Cashing In On The UK Property Boom

I’ve always seen myself as a buy-and-hold investor.

I have this romantic idea that I will own my buy-to-let properties for a lifetime, and eventually pass them on to the kiddos.

At the very least, I’d hold onto them for 30 years, cashing them in to buy a red Ferrari when I have my mid-life crisis.

But I was recently presented with an opportunity to sell a property after owning it for just two years.

It was my worst performing property, and here was the chance to offload it for a tidy profit.

Yet, I struggled to sell. My brain reminded me that selling isn’t something we do:

Don’t sell you fool! We never sell! We buy, hold forever, and collect the income – REMEMBER?!?

I’m A Natural Lord


According to the Wealth Dynamics test – which matches your personality to your path of least resistance for building wealth – I’m hard-wired to hold investments.

As a “lord”, I’m best suited to holding and controlling cash generating assets.

According to Wealth Dynamics, I am “the epitome of stealth wealth”. I don’t need to draw attention to myself to build wealth, and I’m better at controlling assets and building systems that generate income.

“Successful Lords know that not only can they be replaced, they want to be replaced. With their assets working for them, they have the time freedom to do whatever they want for the rest of their lives.”

Yep, sounds like me.

Even before I took the test, I’ve always been drawn to collecting assets and banking the cashflow.

I’ve tried my hand at making money with different ventures before – buying and selling on eBay, Airbnb, freelance writing – but they were always a struggle.

Whereas I’m in my element working out how best to maximise portfolio returns on a spreadsheet – anyone else an Excel nerd?

So, not only does buying and holding assets achieve my goals, it also comes naturally to me.

But with all things in life, only doing what comes easy to you can stifle your growth.

Buying and holding isn’t always the best strategy.

You can make significantly more profit by having an element of trading in your portfolio.

And that’s what the “smart money” does.

They move money out of overpriced assets and buy assets that are undervalued. They understand market cycles and sell when the market is good and buy when it tumbles.

They buy high and sell low.

Taking a leaf out of smart money’s book, I recently decided to cash in on the property boom that’s sweeping the UK.

An Opportunity To Sell


The opportunity to sell one of my buy-to-lets fell into my lap.

Callendar Place
The flat in question

My tenant had received a large inheritance and asked if I would sell her the flat she was renting.

I told her I would think about it, but my mind was already made up: NO WAY!

This is an asset that I’ve worked hard for, and it’s a source of passive income – something I’m trying to build, not part with.
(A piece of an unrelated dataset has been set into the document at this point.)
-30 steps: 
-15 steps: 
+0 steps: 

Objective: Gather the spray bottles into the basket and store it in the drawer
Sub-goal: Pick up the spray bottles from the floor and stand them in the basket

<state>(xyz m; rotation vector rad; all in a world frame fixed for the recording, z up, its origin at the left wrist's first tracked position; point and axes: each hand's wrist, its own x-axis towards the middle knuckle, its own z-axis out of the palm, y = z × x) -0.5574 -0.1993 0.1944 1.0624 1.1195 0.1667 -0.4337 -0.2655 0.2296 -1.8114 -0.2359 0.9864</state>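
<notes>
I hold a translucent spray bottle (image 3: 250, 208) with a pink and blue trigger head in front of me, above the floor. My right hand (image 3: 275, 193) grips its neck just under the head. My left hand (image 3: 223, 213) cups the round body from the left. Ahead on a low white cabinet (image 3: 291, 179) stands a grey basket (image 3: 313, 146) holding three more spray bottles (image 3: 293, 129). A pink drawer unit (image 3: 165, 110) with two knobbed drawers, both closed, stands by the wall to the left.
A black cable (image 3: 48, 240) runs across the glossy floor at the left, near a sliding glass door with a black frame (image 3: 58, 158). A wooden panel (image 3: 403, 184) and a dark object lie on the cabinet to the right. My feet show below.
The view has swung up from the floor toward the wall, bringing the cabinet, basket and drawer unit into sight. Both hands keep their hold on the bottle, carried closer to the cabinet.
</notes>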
But when I thought about it, there were many reasons selling made sense:

  • This was my worst performing property. On paper, it had all the makings of a good investment (good area, close to transport links, quiet cul-de-sac, private garden), but it never done as well as I expected.
  • I could sell for maximum profit with the recent surge in house prices.
  • No estate agency fees for a private sale.
  • I’d release cash for a possible dip in the property market or a stock market crash later in the year.
  • And last but not least; It’s a good deed. My tenant is happy in her home and doesn’t want the stress of having to find somewhere else.

The numbers behind the sale also stacked up…
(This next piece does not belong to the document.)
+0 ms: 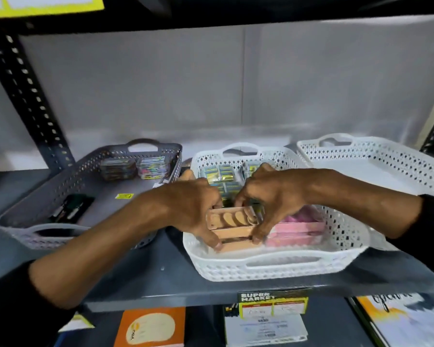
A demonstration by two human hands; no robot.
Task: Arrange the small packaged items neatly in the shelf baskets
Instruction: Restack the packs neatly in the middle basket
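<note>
A stack of tan boxes (232, 227) in the middle white basket (281, 267) was gripped at its ends by left hand (193, 209) and right hand (273, 199), fingers curled closed, beside pink boxes (298, 230).

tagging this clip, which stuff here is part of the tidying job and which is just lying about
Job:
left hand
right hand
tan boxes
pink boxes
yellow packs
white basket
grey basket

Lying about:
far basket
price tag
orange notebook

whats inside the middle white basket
In the middle white basket: tan packs gripped by the left hand and right hand, pink packs beside them, blue-yellow packs behind. The hands hide the centre.
</note>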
I bought this property for £62,000 in July 2018, and we agreed a sale price of £79,000. After accounting for all purchase and selling costs, I’ll make £9,500.

Buying and Selling Costs
£79,000 - £69,466 = £9,534 (which is within the £12,300 capital gains tax exemption 😀)

I’ve also collected £9,100 of rental profits (after all expenses) in the 2 years and 9 months that I’ve owned the flat.
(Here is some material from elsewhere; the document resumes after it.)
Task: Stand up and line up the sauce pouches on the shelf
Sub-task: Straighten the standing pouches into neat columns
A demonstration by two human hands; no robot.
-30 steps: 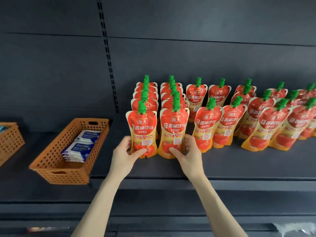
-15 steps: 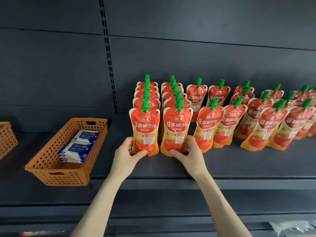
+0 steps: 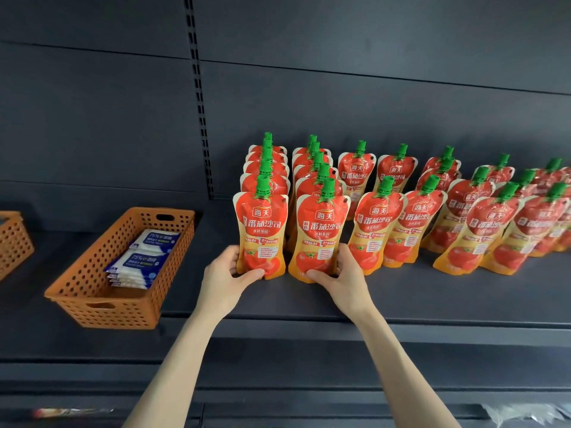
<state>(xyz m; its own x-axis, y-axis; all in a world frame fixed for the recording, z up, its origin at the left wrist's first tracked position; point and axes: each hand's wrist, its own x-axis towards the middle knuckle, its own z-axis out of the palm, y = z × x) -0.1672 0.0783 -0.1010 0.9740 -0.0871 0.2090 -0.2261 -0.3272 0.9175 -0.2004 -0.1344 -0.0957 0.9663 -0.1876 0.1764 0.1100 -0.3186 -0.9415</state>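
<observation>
Two front pouches are being squared at once in the head view, the only view given. The left hand (image 3: 227, 273) is clamped on the lower left edge of the left front pouch (image 3: 261, 234), thumb across its base and fingers (image 3: 233, 256) wrapped behind. The right hand (image 3: 341, 274) is clamped likewise on the lower right edge of the right front pouch (image 3: 319, 237). Both pouches stand upright on the shelf (image 3: 401, 301) at the centre of the frame, each heading a tight file of pouches running back toward the dark rear panel (image 3: 340, 97).

The step is judged to be the final alignment of these two files. It is best done with the bases kept flat on the shelf and slid rather than lifted — a soft pouch held low is likely to buckle if squeezed. The two fronts should be brought level with each other, labels facing out, and the narrow gap between them kept even.

To the right of the frame, the remaining pouches (image 3: 472, 230) are seen leaning and staggered — these look to be left for later. An orange basket (image 3: 123, 304) holding wipe packets (image 3: 145, 257) sits at lower left, well apart from the pouches, and need not be disturbed.
</observation>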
The sale plus rental income gives me a combined profit of £18,600 – not too shabby.

Selling would also release £30,200 (profit + equity) for further investment – Sweet!

Preparing For A Market Crash


The sale of the property is set to complete next week.

I’ve slowly come round to the idea of selling it, and also of selling off more properties in the future – maybe even next tax year if the market’s still hot.

My core investment strategy will always be to buy and hold quality assets for the long haul. But going forward, I’ll be adding selling as another tool to my money-making toolbox.

If an asset is trading for prices that make no sense – as is the case with property at the moment – I’ll cash in and look to redistribute my cash into other assets that offer value, or wait for a market crash to buy back in.

Maybe I’ve still to learn that trying to time the market is for fools, and very few people manage it successfully.

But right now, when the property market is this hot, taking some profits off the table makes sense.

The worst-case scenario is that I’ve sold too early in what turns out to be the biggest boom since the 1996-2007 market, but I also get an opportunity to better diversify my buy-to-let heavy portfolio.

And in best case, I have a small war chest to pick up bargains if property or share markets have a wobble in 2021.

Both of which I’m happy with.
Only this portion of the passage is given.